Well this is unexpected! A brawler starring The Phantom (purple guy? fights crime in the 1930s?) is coming next year. All hand-drawn, looks fantastic.

I remember that dude! Really digging those visuals too.

Do you think it’ll be Steam Deck verified? :)

Edit: wow, everything on that page is a picture.

I’m not a huge side scroller fan, but I absolutely love that art style. not only in the play field, but the UI carries that classic comic style.

I played through the tutorial of Homestead Arcana on Game Pass yesterday. It could be a nice game, but I really don’t like the World-of-Warcraft or Warcaft 3 style art style. So I’ll be passing on that game, sadly.

I like the idea of it. It’s a nice intro movie, the idea of living on the edge of the Miasma, which should be spooky or scary, but with that art style I just can’t take any of it seriously enough to not roll my eyes at it. It’s like the writers were making one game, and the art director was making a different one.

Is this Indie? Isn’t the Phantom a major licence? Or am I just being influenced by watching too many cartoons as a kid?

Still, I’m a big Brawler fan so I’m glad to Know About it.

Well, first, (and with all the caveats about the slipperiness of “indie” as a term) I don’t think the IP is necessarily a factor in indie or not. To me, it’s about the developer and/or publisher and their size and prominence. King Features (a division of Hearst!) is the IP holder. Certainly not small potatoes in the media world, but I’m not aware of other work they’ve done in video games–certainly there’s been some.

Art of Play is the developer. They work primarily with IP, but the games are generally small. Not positive about the size of the team TBH.

Also, it’s 2D. Not saying there can’t be AAA 2D games–I wish there were!–but…

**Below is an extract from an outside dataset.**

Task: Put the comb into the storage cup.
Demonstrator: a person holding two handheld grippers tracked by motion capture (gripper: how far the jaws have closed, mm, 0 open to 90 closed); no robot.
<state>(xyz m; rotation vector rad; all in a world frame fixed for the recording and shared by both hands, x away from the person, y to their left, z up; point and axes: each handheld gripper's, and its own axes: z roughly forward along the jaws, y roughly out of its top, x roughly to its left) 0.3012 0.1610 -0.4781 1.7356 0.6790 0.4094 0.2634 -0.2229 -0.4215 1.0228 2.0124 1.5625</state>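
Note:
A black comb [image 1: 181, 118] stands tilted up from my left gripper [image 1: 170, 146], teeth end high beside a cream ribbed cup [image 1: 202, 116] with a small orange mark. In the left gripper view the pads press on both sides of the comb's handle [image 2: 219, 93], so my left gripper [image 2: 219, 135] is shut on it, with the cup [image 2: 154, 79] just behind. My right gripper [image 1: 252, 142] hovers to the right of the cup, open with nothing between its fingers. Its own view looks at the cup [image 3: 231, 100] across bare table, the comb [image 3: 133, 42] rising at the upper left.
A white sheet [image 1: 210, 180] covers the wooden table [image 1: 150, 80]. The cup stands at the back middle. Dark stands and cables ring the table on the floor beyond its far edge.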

Also, also, no I wouldn’t call the Phantom a major license. How many people on the street know the Phantom??

I bet The Shadow knows…

I just played it for the first time and thought it was pretty good. It definitely didn’t feel puzzley. Mostly about balancing various resources to build from a selection of random projects, with the end goal being to make the planet more hospitable by raising the temperature, increasing the atmosphere and oxygen level, increasing rainfall by creating oceans. It felt like there were a lot of choices one could make to get to that endpoint.

It’s funny because there was a message in the beginning talking about how the player was expected to lose, and it’s OK because you learn from it and take what you know and try again…and it wasn’t difficult and I won. That did unlock more scenarios that say they are harder, so they may provide a good challenge. So @gingerturtle , I don’t think you need to worry that it only has one way to win.

Anyone else play much of this yet?

I played a lot of Terraformers. My recommendation from earlier still stands, excellent board-gamey resource management game.
I also stand by my judgement that it is much better than Terraforming Mars in every conceivable way.
Nominally that one is a group game with a solitaire mode, but practically you are playing a solitaire game either way.

The first scenarios in Terraformers do indeed start pretty easy. Your first few games you will probably win just as your terraforming is getting started.
Harder goals and higher “expectations” (a morale resource that works as the game’s clock) will increase the difficulty notably in the ascension levels though.

I also chatted with someone a couple of times while he played and streamed the game over discord for me, and it is interesting to see different approaches and evaluations. I really like space projects for instance and will as many space ports as I can. This allows me to offload a bunch of terraforming projects in that area. My friend really likes the city buildings (CO2, oxygen factories etc.) instead. I prefer fewer cities that I max out, he likes building as many cities as possible.